Peter Arrorio is a good dude. He takes his mom out to brunch every other Sunday. He has a good job with an investment firm outside of Vancouver. He bikes at least forty miles every weekend and goes on an annual fishing trip in the American West with his buddies from grade school. He’s cute with a smattering of freckles that give off a boyish charm. He recused an elderly dog from the shelter. But he’s 47 and still single. And here’s why.

Before Peter became such a good adult, he was a good kid. He got good grades, stayed out of trouble, and was, by all accounts, the most agreeable child that the adults in his life had ever encountered. And that’s saying a lot, since he’s Canadian. So when his Aunt Tilda swept into his living room on a Tuesday in June, the heavy scent of Elizabeth Taylor’s White Diamonds, trailing behind her, interrupting his morning of Fraggle Rock and Cookie Crisp, and insisted that he audition for a new CBC children’s show, The Good Times Gang, he obliged, as she knew he would.
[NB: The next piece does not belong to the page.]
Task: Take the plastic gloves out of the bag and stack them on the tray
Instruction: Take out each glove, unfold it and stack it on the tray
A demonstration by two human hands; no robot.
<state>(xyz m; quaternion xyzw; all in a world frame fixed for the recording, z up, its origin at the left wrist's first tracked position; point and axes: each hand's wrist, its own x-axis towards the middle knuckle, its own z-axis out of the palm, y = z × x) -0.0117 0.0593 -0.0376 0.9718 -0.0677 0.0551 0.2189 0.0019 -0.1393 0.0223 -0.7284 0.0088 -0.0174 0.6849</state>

Auditions are a strange beast no matter who you are. And the waiting rooms amp that weirdness up by multiples. Peter sat in the metal folding chair in a small room at the Canadian Broadcasting Corporation Studios, swinging his legs, stealing glances at the other moms who busied themselves by combing their kid’s hair and spit-shining their cheeks. Aunt Tilda’s attention was consumed by re-applying the Revlon lipstick she’d been wearing since the beginning of the decade. Peter looked around the room and noticed that all of the other kids held typewriter-ed print-outs with a lot of words and stage directions.

“Aunt Tilda?” He interrupted her sixth layer of Rendezvous Red. She smiled at him over her compact mirror. “I think I’m supposed to know all those lines,” he gestured to the other actors. Aunt Tilda looked horrified, twisting down her lipstick.

“Oh, biscuits, they didn’t say anything about lines in the newspaper,” Peter shrugged.

“Go get 'em! Ask someone if you can borrow theirs. And learn those lines just as fast as you can.”

Again, Peter was a good kid. He did what he was told. He borrowed the pages from a large boy with a one size too-small horizontally striped shirt and a lisp who didn’t seem to care one way or the other about their current situation.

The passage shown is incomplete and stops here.